:: WORK INSTRUCTIONS ::
Report how many lines of the entries below contain the word "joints", and nothing more.

:: SUPPLIED INFORMATION ::
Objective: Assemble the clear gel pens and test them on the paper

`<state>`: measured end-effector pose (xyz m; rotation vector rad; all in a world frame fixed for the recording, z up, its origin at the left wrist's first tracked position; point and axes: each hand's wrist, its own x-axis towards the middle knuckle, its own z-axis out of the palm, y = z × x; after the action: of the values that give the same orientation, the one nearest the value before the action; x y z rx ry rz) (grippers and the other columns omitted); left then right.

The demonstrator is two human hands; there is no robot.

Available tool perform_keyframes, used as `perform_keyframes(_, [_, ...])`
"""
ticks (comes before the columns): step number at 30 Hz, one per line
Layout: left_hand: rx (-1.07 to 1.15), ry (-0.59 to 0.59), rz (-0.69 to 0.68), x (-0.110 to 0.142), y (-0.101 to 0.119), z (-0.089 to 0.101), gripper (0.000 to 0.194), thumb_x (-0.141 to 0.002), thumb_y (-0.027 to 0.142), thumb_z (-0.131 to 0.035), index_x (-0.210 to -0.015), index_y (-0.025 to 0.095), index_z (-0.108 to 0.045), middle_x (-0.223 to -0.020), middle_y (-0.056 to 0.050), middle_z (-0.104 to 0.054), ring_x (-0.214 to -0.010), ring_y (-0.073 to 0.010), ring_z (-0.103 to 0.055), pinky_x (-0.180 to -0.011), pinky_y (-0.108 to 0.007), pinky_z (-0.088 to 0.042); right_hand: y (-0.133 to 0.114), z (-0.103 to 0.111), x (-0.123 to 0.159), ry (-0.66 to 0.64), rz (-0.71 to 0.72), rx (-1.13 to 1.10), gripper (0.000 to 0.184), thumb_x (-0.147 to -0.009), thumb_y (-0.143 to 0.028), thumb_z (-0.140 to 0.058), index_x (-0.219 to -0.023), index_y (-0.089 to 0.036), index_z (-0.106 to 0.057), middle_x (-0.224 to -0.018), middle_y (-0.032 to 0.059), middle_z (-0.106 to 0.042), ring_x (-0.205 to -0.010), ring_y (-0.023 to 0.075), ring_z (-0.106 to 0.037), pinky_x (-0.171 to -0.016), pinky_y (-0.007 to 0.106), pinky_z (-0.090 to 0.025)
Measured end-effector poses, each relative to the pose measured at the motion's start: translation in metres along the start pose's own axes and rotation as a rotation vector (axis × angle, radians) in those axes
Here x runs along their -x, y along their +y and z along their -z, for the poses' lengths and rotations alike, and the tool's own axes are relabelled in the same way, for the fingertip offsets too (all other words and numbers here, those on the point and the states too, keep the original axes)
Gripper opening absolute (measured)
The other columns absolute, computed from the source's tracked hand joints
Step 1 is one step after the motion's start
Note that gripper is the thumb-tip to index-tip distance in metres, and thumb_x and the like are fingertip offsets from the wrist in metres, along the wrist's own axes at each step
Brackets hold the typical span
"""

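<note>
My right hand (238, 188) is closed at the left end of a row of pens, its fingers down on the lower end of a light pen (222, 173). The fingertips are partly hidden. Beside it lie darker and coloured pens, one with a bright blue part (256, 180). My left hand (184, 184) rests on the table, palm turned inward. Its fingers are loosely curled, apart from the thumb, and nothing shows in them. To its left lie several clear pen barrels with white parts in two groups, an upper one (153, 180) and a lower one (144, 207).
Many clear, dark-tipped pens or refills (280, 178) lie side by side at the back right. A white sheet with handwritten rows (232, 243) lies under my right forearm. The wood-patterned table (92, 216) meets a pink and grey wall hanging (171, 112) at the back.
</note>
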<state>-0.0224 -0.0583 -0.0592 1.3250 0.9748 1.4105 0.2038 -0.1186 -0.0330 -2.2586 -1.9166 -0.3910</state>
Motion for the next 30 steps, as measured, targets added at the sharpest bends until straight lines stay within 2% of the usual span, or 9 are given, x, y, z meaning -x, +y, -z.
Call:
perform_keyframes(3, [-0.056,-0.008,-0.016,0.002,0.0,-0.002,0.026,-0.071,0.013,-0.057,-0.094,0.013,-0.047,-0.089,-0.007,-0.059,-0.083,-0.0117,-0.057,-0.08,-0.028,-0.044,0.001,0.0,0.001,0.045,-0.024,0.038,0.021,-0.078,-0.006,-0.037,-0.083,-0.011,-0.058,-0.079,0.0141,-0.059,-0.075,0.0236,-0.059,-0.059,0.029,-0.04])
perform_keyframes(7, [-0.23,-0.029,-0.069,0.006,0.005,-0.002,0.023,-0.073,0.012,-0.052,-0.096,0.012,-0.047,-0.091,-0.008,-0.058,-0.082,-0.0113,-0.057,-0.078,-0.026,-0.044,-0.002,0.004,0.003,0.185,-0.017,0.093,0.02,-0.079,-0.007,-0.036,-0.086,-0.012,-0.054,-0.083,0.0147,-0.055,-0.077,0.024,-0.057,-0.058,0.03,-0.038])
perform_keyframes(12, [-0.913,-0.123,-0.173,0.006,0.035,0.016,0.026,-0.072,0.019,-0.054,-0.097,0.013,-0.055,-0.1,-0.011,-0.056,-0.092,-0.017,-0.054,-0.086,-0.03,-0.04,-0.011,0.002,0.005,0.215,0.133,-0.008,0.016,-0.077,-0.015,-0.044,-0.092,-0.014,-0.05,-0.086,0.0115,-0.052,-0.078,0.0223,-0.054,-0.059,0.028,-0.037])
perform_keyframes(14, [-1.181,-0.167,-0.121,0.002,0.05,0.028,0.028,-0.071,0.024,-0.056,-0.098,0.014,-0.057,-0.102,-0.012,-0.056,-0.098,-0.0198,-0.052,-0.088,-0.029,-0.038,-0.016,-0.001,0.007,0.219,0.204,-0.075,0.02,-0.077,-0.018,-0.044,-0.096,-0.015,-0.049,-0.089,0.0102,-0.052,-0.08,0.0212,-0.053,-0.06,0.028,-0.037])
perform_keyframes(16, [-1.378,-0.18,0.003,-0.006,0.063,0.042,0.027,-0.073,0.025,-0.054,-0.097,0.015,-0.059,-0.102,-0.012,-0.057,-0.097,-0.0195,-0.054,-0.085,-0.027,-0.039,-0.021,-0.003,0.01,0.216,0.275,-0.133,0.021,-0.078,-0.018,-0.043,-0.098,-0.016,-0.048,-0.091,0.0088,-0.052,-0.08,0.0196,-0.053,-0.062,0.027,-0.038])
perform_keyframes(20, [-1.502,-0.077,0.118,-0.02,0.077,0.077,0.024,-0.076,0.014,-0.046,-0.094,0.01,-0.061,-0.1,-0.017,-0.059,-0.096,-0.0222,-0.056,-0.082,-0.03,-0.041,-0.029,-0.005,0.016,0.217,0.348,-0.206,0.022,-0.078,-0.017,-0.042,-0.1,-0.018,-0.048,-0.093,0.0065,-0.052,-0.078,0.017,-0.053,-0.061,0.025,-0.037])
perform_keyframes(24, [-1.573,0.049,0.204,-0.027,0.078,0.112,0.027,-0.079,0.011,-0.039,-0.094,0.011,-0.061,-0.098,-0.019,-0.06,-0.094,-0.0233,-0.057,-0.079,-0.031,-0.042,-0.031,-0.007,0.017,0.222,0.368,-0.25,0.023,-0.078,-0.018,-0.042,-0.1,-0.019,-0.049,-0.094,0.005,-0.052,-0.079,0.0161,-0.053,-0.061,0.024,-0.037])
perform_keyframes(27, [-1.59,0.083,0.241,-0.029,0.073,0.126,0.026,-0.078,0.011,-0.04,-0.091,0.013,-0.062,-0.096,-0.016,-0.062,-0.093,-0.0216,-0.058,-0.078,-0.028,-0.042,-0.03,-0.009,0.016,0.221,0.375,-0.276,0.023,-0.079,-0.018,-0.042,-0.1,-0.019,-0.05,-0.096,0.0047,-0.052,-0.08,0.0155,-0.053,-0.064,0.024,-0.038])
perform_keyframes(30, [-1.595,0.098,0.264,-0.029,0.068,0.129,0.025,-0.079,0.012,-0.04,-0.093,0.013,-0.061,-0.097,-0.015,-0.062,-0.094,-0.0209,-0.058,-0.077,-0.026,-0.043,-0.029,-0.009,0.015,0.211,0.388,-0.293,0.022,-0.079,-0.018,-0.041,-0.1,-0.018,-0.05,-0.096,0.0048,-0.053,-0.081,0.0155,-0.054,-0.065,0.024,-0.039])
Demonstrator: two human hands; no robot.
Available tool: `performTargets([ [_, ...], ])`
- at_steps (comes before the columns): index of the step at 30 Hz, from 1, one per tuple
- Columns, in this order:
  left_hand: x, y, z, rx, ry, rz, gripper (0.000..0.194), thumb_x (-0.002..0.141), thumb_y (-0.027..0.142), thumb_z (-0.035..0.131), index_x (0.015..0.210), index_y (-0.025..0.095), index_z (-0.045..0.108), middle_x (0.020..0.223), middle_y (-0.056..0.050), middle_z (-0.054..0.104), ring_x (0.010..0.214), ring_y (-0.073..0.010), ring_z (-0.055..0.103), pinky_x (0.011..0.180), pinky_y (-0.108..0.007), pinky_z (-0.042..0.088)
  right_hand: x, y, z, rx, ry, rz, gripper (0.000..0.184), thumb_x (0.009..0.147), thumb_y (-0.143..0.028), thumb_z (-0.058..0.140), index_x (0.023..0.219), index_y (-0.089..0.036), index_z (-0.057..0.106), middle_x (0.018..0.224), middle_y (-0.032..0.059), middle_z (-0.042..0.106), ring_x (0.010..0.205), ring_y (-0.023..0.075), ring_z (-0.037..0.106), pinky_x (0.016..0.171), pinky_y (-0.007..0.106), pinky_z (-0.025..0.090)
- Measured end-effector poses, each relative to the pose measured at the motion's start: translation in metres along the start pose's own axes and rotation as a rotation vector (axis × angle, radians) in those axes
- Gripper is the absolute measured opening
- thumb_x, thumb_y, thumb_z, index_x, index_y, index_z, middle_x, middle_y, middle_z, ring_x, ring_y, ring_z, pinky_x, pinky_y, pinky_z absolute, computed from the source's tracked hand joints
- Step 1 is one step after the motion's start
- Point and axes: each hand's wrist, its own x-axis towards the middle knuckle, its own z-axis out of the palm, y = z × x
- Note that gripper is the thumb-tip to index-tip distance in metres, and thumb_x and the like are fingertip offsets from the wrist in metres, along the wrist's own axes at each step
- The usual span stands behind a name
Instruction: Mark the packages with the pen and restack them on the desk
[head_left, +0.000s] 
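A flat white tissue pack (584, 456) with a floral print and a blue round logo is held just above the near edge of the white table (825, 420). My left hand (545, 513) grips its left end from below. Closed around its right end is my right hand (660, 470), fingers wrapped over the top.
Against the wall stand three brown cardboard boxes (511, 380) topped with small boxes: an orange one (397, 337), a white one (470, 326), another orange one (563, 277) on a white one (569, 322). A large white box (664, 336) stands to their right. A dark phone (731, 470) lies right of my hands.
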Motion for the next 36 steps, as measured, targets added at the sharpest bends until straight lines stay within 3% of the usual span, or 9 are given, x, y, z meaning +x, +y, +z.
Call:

:: ANSWER SPACE ::
2